Researchers, health professionals, and university scientists gathered on June 12, 2025, at INES-Ruhengeri for a high-level training on the growing threat of artemisinin-resistant malaria in Rwanda, an urgent initiative aimed at strengthening molecular surveillance and public health preparedness using advanced genomic techniques.
The training, led by Neeva Wernsman Young, ScM, from the Bailey Lab at Brown University, focused on
molecular surveillance techniques
used to detect and monitor resistance to artemisinin, the most widely used
antimalarial drug. Organized in collaboration with INES-Ruhengeri and
international partners, the session aimed to equip Rwandan scientists and
public health workers with the tools to identify mutations such as K13 561H, which are spreading rapidly
across East Africa.
“We’re now seeing confirmed cases of K13 561H in Rwanda, with evidence of further spread,” said Young. “This training is part of a regional effort to strengthen molecular surveillance and inform policy before resistance becomes widespread.”
Artemisinin-based combination therapies (ACTs)
have been the frontline treatment for malaria for over two decades. However,
new data presented during the training show an alarming trend: multiple
validated K13 gene mutations, including 561H, 675V, and
469Y have been confirmed in
Rwanda, Uganda, and the Horn of Africa.
In Rwanda, sequencing data from Gisenyi showed a 2.7% prevalence of the 561H mutation. Just across the border in Goma, DRC, no such mutations were detected, raising questions about transmission patterns and the role of environmental or public health barriers.
Participants were introduced to modern
molecular techniques such as MIP
(Molecular Inversion Probe) sequencing, whole genome sequencing, and the use of liquid blood samples for better genetic
data recovery. Discussions included how these tools allow researchers to track
the evolution and spread of resistant malaria strains in real time.
The training also addressed computational tools like MIPTools and miplicorn, which streamline the analysis of genetic data and can be adapted for local labs. Access to sequencing platforms like Illumina MiSeq and PromethION P2 is expanding across the continent, including in Rwanda, Kenya, and Tanzania.
Recent studies in Tanzania and Uganda show
increasing frequencies of resistance markers, mirroring early patterns from
Southeast Asia, where ACT resistance first emerged. Modeling projections from
Imperial College London suggest that if
no action is taken, artemisinin
resistance could become widespread in sub-Saharan Africa within the next
decade.
“The spread of these mutations is accelerating,” noted Dr. Jean-Baptiste Mazarati, a lead collaborator at INES-Ruhengeri. “But with regional data-sharing and local scientific capacity, we can develop predictive models and adapt treatment policies before it's too late.”
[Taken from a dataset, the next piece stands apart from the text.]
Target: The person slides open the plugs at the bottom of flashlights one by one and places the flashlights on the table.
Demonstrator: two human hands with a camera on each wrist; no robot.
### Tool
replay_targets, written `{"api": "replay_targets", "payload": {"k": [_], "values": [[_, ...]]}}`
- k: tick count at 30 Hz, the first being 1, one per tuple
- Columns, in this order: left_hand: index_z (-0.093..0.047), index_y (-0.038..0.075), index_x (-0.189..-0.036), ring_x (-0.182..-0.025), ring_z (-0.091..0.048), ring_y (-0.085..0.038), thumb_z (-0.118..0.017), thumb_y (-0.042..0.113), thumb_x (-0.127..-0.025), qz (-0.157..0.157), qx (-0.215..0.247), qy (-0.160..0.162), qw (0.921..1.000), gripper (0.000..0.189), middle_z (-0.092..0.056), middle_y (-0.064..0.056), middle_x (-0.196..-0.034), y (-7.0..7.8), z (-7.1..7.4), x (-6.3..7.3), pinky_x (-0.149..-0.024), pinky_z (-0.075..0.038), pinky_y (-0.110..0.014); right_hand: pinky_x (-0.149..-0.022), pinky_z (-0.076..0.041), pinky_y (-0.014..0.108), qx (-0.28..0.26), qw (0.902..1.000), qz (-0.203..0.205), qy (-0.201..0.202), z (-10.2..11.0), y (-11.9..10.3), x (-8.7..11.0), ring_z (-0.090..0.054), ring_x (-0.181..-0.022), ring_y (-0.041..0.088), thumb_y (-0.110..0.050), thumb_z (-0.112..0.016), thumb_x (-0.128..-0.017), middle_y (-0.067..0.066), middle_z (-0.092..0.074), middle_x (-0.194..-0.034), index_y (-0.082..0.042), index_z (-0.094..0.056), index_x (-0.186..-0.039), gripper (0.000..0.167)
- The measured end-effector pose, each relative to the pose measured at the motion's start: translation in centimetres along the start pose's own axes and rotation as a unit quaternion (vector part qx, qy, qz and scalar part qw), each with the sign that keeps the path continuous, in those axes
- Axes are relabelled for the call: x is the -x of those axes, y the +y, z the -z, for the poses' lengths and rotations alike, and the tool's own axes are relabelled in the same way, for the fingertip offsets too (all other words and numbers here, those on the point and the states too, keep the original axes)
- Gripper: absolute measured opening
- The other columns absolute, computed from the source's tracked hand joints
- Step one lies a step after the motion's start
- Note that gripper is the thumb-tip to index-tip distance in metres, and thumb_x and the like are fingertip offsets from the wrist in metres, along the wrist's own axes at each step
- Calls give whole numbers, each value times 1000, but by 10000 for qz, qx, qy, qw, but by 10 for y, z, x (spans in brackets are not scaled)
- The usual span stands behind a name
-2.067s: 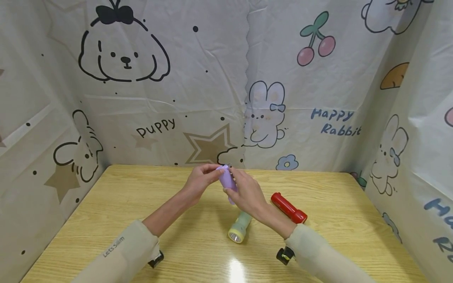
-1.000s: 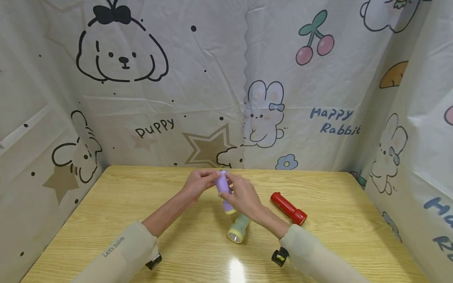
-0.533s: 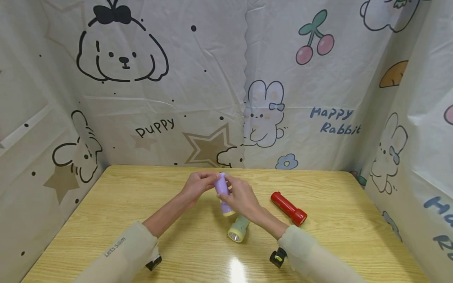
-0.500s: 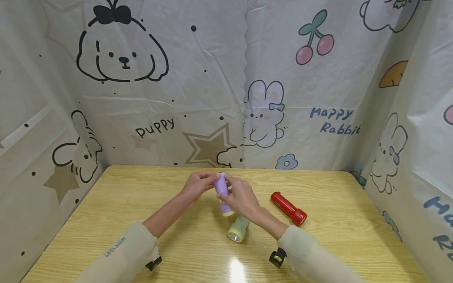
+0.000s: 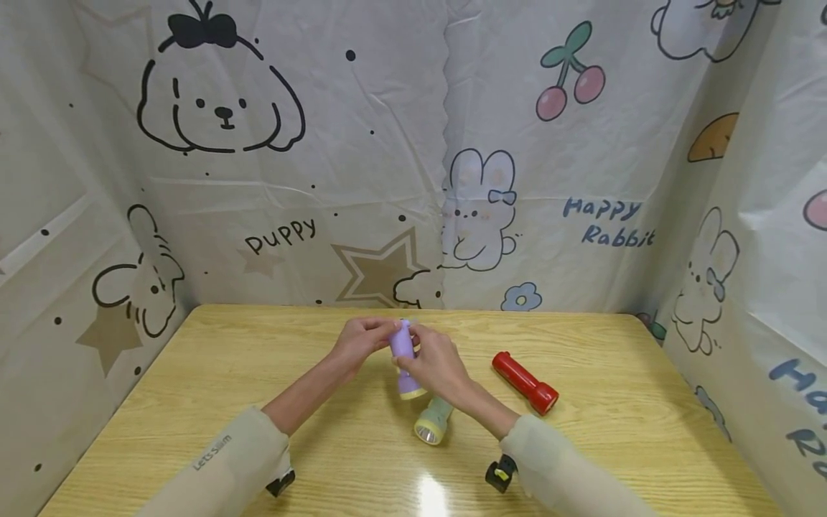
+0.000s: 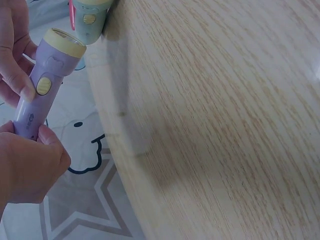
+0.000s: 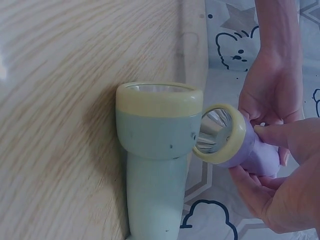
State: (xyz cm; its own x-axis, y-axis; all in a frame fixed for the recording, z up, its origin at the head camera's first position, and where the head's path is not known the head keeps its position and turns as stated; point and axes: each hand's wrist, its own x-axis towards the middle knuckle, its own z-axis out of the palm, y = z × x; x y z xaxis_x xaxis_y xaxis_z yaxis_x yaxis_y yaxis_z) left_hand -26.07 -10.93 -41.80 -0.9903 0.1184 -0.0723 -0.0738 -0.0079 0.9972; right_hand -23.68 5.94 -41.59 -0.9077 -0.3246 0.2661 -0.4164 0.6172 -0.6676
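Both hands hold a purple flashlight (image 5: pixel 402 345) with a yellow rim above the far middle of the table, its head pointing down toward the near side. My left hand (image 5: pixel 360 343) pinches the tail end. Around the body curl the thumb and fingers of my right hand (image 5: pixel 439 365). In the left wrist view, the right thumb lies beside the yellow switch (image 6: pixel 44 86). A pale green flashlight (image 7: pixel 156 170) with a yellow rim lies on the table below the right hand, its rear part hidden by that forearm in the head view. The lens of the purple one (image 7: pixel 215 131) faces the right wrist camera.
A red flashlight (image 5: pixel 525 382) lies on the wooden table (image 5: pixel 271 388), right of the right forearm. Printed cloth (image 5: pixel 381 179) hangs behind the table and along both sides. Small black cameras are strapped at both wrists.
Both hands have come slightly down and left with the purple flashlight. It stands more upright, and its yellow-rimmed head has come into sight below the right hand. The green and red flashlights stay put.
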Motion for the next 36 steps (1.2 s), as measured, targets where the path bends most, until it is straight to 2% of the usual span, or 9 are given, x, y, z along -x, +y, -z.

Beyond Plasmodium falciparum, the training also highlighted growing concerns about non-falciparum species like P. vivax and P. ovale, which require different treatments and are increasingly being reported in East Africa. These developments complicate the malaria landscape and underscore the need for comprehensive surveillance.
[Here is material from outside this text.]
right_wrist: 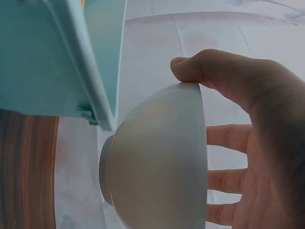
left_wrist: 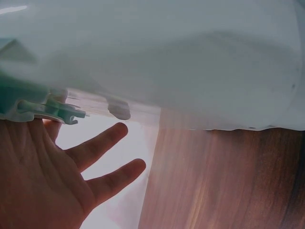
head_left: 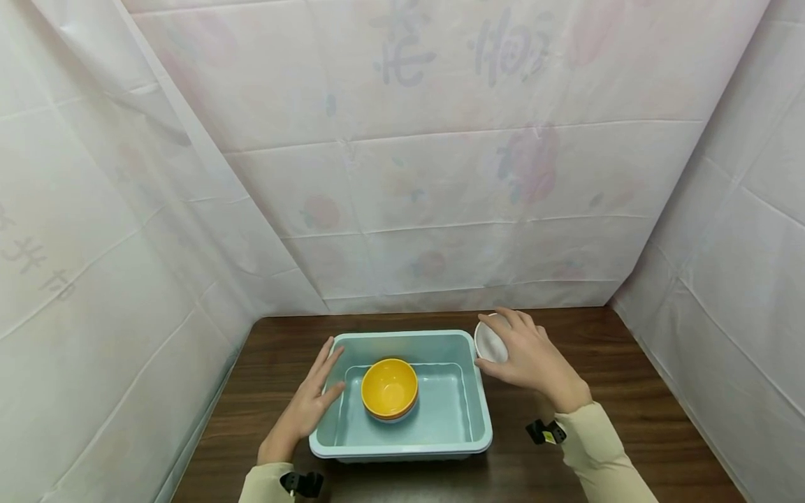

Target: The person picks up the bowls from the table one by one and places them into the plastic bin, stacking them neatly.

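My right hand [head_left: 531, 355] grips a white bowl [head_left: 489, 341] by its rim, just off the right edge of the light-blue basin [head_left: 402, 449]. In the right wrist view the bowl [right_wrist: 157, 157] is tipped on its side, its foot facing the basin wall, thumb on one side of the rim and fingers across the mouth. Inside the basin stands a yellow bowl [head_left: 390, 388], nested on others whose orange and pale rims show below it. Along the basin's left rim lies my left hand [head_left: 306, 404], its fingers extended and spread; the left wrist view shows the fingers [left_wrist: 116, 181] straight beside the basin's outer wall.
The basin stands on a dark wood table [head_left: 251, 391]. White printed sheeting [head_left: 440, 175] hangs behind the table and along both sides. Small black devices are strapped at both wrists, such as the left one [head_left: 302, 483].
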Tool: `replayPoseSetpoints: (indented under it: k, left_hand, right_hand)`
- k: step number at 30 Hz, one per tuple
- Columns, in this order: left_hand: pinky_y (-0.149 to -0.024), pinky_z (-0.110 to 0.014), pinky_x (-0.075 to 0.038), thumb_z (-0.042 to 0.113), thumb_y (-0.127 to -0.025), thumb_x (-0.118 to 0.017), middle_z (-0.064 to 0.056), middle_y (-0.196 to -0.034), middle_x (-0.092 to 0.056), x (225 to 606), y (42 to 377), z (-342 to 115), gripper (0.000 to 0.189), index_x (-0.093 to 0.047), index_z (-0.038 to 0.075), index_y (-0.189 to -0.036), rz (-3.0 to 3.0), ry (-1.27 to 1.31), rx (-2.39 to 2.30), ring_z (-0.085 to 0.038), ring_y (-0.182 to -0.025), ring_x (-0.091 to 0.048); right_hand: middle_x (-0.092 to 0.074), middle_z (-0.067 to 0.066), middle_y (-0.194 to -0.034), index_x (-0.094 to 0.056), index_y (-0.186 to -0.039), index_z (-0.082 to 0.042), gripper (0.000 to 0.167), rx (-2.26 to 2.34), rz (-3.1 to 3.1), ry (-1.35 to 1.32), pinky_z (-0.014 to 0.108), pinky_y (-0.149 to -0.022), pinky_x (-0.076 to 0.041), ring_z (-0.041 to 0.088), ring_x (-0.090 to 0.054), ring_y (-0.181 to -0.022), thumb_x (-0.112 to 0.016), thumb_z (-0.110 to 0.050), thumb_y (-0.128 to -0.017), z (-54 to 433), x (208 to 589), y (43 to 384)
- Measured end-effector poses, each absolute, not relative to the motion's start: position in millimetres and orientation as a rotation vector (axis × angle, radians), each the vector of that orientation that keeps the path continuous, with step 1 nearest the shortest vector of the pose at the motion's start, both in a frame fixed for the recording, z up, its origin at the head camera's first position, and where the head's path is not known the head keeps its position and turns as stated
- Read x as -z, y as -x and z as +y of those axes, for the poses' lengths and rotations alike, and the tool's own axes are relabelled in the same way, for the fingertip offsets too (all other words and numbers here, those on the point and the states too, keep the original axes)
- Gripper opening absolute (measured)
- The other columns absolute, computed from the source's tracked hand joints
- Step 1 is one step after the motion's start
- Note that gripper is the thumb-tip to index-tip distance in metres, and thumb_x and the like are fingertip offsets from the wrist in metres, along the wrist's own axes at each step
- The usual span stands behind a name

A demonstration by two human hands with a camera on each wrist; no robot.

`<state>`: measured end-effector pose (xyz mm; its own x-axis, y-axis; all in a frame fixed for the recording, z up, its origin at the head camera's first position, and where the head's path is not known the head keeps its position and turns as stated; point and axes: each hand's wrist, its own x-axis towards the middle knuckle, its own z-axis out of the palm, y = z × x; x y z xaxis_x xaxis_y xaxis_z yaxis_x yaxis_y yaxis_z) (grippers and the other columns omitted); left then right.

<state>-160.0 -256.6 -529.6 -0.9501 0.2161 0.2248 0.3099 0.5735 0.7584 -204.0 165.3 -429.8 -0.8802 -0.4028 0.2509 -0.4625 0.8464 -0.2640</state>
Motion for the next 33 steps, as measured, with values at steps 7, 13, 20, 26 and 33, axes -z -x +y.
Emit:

This initiative is part of a multi-country
research project supported by the U.S.
National Institutes of Health (NIH) under an R01 grant led by Dr.
Jeff Bailey (Brown University), Dr.
Jean-Baptiste Mazarati (INES-Ruhengeri), and Dr. Jon Juliano (University of North Carolina). The
project brings together institutions from Rwanda, Tanzania, the DRC, Ghana,
Kenya, and the U.S., all working to understand the evolution, spread, and
impact of artemisinin resistance in Africa.
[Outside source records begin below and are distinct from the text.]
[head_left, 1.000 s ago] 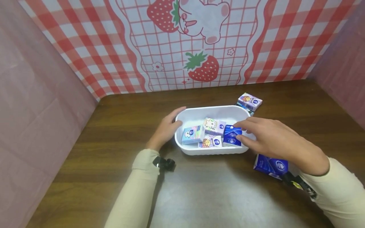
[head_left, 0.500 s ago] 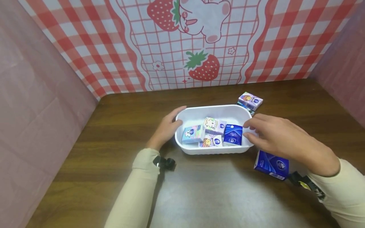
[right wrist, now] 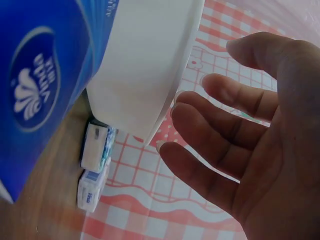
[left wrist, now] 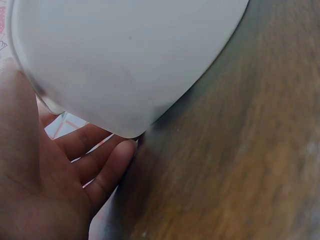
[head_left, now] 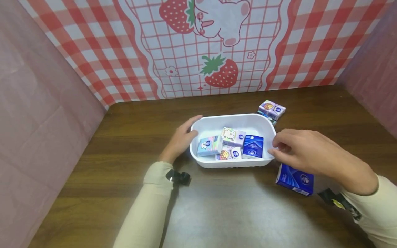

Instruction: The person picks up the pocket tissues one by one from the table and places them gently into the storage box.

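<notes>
A white plastic bin (head_left: 232, 164) stands mid-table, holding several small tissue packs. Among them are a dark blue pack (head_left: 253, 146) at the right, a light blue pack (head_left: 208, 146) at the left and a lilac pack (head_left: 234, 137) between. My left hand (head_left: 179, 140) grips the bin's left end, thumb over the rim and fingers around the outside, as the left wrist view shows. Just off the bin's right end hovers my right hand (head_left: 310, 151), loosely curled with nothing between the fingers. In the right wrist view its fingertips are near the bin's rim (right wrist: 172, 90).
Right of the bin, below my right hand, lies a larger blue tissue pack (head_left: 294, 179) marked Vinda. Behind the bin's right corner, a lilac pack (head_left: 272, 109) overlaps another small pack (head_left: 268, 117). A red-checked strawberry cloth (head_left: 217, 44) backs the table.
My right hand has drawn back to the right, from over the blue pack inside the bin to outside the bin's right end. The left hand has stayed in place.
</notes>
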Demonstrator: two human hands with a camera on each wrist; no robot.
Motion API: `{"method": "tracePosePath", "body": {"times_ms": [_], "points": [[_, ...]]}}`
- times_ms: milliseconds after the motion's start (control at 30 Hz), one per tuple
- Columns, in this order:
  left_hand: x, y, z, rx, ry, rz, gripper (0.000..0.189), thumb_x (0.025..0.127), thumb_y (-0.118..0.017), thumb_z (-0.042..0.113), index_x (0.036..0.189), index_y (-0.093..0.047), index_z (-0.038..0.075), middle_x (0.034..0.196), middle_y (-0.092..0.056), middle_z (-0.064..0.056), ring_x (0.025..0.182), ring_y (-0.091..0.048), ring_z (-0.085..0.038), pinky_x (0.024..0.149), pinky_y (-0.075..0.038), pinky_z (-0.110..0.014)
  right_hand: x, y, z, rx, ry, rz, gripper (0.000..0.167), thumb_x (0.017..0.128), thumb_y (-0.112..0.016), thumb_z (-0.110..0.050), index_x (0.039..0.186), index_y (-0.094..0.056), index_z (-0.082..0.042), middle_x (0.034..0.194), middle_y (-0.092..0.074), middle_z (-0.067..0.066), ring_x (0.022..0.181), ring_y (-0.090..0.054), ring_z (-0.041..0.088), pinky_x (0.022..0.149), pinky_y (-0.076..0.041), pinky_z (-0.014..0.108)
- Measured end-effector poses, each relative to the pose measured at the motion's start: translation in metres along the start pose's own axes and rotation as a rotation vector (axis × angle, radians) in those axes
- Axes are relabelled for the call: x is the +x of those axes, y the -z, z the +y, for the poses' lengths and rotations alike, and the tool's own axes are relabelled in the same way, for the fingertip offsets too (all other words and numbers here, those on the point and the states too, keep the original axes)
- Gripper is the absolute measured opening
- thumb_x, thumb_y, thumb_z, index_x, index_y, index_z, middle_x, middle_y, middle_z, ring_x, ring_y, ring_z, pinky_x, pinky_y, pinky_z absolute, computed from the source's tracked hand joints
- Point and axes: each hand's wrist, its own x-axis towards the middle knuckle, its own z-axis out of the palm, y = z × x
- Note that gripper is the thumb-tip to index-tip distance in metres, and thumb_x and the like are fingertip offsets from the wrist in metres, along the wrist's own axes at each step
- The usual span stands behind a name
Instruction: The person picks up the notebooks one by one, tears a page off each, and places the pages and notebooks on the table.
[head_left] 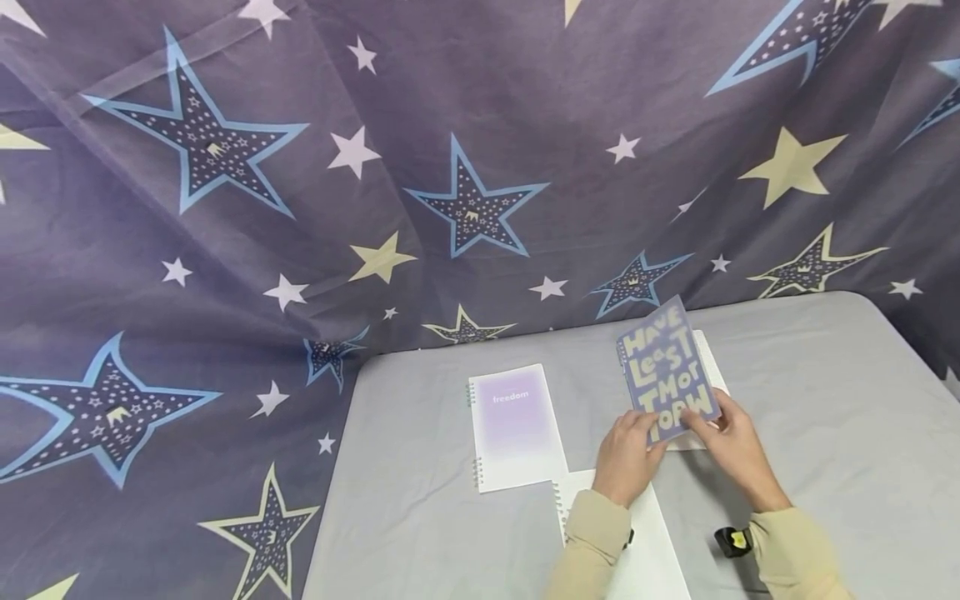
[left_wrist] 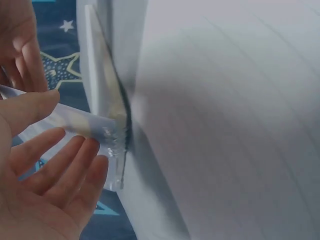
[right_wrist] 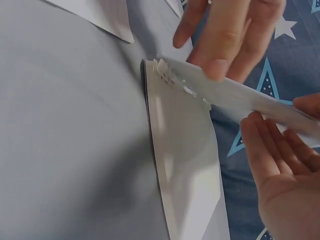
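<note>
Both hands hold the tilted blue-violet cover (head_left: 663,362) of a spiral notebook, printed with large pale letters. Its coil joins it to white pages (right_wrist: 187,150) lying beneath. My left hand (head_left: 626,454) pinches the lower left part of the cover; in the left wrist view the left thumb (left_wrist: 35,107) lies on top and the fingers spread underneath. At the lower right corner my right hand (head_left: 738,450) grips the cover, thumb on its face and the other fingers behind.
A spiral notebook marked "freedom" (head_left: 517,433) lies to the left on the grey-covered table (head_left: 405,517). Another spiral notebook with a white page (head_left: 652,558) lies under the left forearm. A star-patterned cloth (head_left: 480,108) hangs behind. A black device (head_left: 732,542) sits by the right cuff.
</note>
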Motion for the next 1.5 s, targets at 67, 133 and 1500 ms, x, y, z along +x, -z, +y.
{"method": "tracePosePath", "body": {"times_ms": [67,133,1500], "points": [[0.000,0.002,0.000,-0.020,-0.004,0.005,0.040,0.091,-0.072,0.030,0.129,-0.065,0.018,0.120,-0.068,0.005,0.107,-0.064,-0.008,0.094,-0.051,-0.018,0.000,-0.003,-0.001,0.001,0.029,-0.005,0.039,0.096,-0.065,-0.009,0.131,-0.055,0.006,0.107,-0.068,0.010,0.086,-0.061,-0.007,0.073,-0.055,0.013],[0.000,0.004,0.000,-0.034,-0.012,0.014,0.040,0.091,-0.072,0.029,0.129,-0.065,0.018,0.121,-0.067,0.005,0.108,-0.064,-0.008,0.095,-0.051,-0.018,0.000,-0.007,-0.003,0.011,0.047,-0.017,0.041,0.096,-0.064,-0.008,0.132,-0.054,0.006,0.111,-0.066,0.016,0.088,-0.061,-0.007,0.074,-0.054,0.012],[-0.020,0.070,-0.010,-0.551,0.242,0.133,0.051,0.106,-0.044,0.037,0.150,-0.040,0.012,0.133,-0.056,0.001,0.102,-0.062,-0.005,0.084,-0.056,-0.022,-0.009,-0.055,0.011,-0.043,0.151,-0.283,0.045,0.096,-0.067,-0.019,0.138,-0.055,-0.008,0.140,-0.054,0.014,0.130,-0.047,0.041,0.104,-0.047,0.055]]}}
The program also includes a strong capacity-building component, helping
train the next generation of African scientists in genomics, bioinformatics,
and infectious disease research through platforms such as the Center for Genomic Bioinformatics (CGB)
at INES-Ruhengeri.
As artemisinin resistance continues to spread, the scientists at this workshop emphasized one central message: prevention through data, prediction through modeling, and protection through collaboration.